THE TASK: Output the lines below exactly, please, from the first line until the line with "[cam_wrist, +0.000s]", counting both.

DATA SHOWN:

═══

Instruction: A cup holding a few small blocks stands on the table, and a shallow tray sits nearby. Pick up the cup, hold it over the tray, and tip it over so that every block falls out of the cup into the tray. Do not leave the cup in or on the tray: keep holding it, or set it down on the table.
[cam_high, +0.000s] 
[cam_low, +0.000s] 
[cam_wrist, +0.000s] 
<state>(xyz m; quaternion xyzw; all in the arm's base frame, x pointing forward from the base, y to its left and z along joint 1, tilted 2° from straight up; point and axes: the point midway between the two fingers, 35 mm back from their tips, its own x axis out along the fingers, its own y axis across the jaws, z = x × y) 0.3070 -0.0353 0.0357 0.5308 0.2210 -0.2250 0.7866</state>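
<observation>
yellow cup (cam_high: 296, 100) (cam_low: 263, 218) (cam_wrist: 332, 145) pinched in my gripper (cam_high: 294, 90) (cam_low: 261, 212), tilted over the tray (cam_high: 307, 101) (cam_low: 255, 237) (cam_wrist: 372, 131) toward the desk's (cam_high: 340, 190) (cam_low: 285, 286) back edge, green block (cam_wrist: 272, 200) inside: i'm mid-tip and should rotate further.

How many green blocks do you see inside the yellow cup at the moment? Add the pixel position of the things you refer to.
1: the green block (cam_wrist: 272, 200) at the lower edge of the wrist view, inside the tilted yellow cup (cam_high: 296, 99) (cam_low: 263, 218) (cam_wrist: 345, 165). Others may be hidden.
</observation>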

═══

COMPLETED TASK:
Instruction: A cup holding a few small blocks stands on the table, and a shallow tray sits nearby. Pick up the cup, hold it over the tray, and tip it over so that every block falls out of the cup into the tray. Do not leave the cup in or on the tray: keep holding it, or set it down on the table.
[cam_high, +0.000s] 
[cam_low, +0.000s] 
[cam_wrist, +0.000s] 

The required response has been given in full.